Analysis of the Effects of Atropine and Pilocarpine on the Pupil
The effects of atropine and pilocarpine on the pupil include changes in pupil size, alterations in pupillary light reflex, impact on accommodation function, differences in mechanisms of action, and distinct clinical applications. The two agents have opposing effects and both require strict control. If eye pain, sudden vision loss, or allergic reactions occur after use, prompt medical attention is recommended.
1. Changes in pupil size: Atropine blocks M receptors in the pupillary sphincter muscle, causing mydriasis (pupil dilation); pilocarpine activates these receptors, resulting in miosis (pupil constriction). Their actions are directly opposite and both can rapidly alter pupil morphology.
2. Changes in pupillary light reflex: Atropine causes sluggish or absent pupillary light reflex due to loss of sphincter muscle contraction; pilocarpine does not inhibit the light reflex—after pupil constriction, the pupils can still adjust normally in response to changes in light intensity.

3. Impact on accommodation function: Atropine induces cycloplegia (paralysis of accommodation), leading to blurred vision, especially for near objects; pilocarpine enhances accommodative function, which may improve mild myopic blurring and relieve discomfort associated with eye fatigue.
4. Differences in mechanism of action: Atropine acts as a cholinergic receptor antagonist, inhibiting parasympathetic nervous system activity; pilocarpine is a cholinergic receptor agonist that enhances parasympathetic effects. This opposing mechanism results in contrasting physiological effects.
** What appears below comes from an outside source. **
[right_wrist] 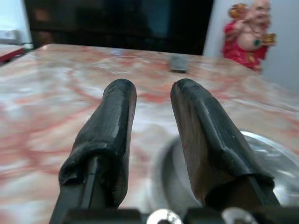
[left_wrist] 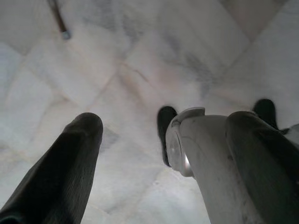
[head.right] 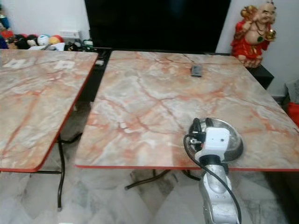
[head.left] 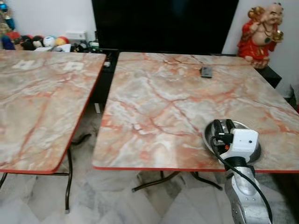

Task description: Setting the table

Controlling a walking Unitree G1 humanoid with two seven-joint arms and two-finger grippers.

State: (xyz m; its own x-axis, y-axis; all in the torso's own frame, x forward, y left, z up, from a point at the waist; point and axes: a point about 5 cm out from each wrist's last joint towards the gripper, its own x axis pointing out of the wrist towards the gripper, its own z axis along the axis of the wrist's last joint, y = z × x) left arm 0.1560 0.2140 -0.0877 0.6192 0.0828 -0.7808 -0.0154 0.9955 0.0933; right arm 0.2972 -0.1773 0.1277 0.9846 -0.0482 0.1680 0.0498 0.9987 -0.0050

5. Differences in clinical applications: Atropine is used for pupillary dilation during eye examinations, refraction testing, or to relieve ciliary spasm in uveitis; pilocarpine is primarily used to treat glaucoma by reducing intraocular pressure through miosis, and may also assist in restoring normal pupil size after dilation.
Medication must be used strictly according to medical instructions regarding dosage and duration; self-medication should be avoided. After administration, exposure to bright light should be minimized, and sunglasses are recommended when outdoors. If combination therapy is needed, sufficient time intervals between drugs should be maintained, and close monitoring of ocular responses is essential to ensure safety.